• What to do:
In the listing below, print exactly the lines between the line holding "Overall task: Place" and the line holding "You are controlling", inclusive, and no more.

• Dataset section:
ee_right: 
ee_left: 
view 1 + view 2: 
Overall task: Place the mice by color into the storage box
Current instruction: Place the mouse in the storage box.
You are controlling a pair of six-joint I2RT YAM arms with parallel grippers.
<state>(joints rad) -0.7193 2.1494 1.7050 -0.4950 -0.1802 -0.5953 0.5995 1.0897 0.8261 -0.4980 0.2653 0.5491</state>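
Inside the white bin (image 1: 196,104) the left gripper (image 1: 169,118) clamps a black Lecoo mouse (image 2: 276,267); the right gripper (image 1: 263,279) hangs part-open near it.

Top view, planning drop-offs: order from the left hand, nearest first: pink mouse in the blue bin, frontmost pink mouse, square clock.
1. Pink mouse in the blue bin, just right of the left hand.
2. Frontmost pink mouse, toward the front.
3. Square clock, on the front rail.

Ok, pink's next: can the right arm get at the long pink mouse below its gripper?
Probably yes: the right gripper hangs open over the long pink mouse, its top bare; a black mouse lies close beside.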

• Task answer:
Overall task: Place the mice by color into the storage box
Current instruction: Place the mouse in the storage box.
You are controlling a pair of six-joint I2RT YAM arms with parallel grippers.

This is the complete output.